## [PROBLEM REQUIREMENTS]
Run through the data and copy out every line that mentions the word "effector".

[Opening RAW DATA section]

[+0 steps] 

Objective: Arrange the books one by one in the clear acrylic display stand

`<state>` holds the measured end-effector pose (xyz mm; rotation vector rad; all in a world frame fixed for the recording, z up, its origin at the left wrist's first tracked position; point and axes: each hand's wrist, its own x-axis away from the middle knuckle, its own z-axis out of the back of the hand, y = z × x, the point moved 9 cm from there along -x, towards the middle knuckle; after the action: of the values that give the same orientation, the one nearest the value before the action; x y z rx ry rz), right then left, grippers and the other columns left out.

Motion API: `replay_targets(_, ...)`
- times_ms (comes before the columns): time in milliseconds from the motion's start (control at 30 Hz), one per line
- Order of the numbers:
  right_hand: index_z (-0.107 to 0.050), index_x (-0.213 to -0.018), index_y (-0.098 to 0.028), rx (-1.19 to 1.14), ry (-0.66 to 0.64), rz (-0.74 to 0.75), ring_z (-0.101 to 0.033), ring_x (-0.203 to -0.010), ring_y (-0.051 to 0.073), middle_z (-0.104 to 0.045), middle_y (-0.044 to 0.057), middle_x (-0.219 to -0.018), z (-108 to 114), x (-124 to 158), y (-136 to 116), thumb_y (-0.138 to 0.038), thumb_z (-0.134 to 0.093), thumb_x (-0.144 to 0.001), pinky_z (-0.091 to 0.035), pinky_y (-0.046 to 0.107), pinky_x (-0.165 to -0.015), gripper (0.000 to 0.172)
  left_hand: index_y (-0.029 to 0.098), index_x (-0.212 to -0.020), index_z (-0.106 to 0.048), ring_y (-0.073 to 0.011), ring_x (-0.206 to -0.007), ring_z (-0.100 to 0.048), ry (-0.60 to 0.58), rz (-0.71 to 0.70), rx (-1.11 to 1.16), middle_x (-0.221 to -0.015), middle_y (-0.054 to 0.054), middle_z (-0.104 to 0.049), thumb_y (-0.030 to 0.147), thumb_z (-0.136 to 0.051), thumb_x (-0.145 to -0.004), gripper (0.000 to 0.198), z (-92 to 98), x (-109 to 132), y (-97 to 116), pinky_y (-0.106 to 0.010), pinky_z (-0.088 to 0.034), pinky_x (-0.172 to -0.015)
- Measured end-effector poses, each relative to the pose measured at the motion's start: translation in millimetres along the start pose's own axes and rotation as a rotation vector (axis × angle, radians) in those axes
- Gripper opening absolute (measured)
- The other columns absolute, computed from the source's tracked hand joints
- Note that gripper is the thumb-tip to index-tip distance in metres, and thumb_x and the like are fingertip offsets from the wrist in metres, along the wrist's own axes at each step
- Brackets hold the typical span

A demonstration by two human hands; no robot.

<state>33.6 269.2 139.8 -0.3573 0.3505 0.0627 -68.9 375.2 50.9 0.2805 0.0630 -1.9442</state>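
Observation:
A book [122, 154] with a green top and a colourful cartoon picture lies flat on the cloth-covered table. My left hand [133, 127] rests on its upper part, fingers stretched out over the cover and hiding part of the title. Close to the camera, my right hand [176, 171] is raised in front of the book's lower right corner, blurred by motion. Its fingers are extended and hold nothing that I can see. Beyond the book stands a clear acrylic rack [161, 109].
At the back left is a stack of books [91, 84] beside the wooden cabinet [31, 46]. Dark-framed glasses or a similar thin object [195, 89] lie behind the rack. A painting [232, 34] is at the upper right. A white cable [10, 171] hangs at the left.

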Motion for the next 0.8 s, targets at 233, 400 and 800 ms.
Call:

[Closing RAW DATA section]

## [WRITTEN RESPONSE]
`<state>` holds the measured end-effector pose (xyz mm; rotation vector rad; all in a world frame fixed for the recording, z up, its origin at the left wrist's first tracked position; point and axes: each hand's wrist, its own x-axis away from the middle knuckle, its own z-axis out of the back of the hand, y = z × x, the point moved 9 cm from there along -x, towards the middle knuckle; after the action: of the values that give the same orientation, the one nearest the value before the action; x y z rx ry rz), right then left, grippers and the other columns left out.
- Measured end-effector poses, each relative to the pose measured at the motion's start: translation in millimetres along the start pose's own axes and rotation as a rotation vector (axis × angle, radians) in those axes

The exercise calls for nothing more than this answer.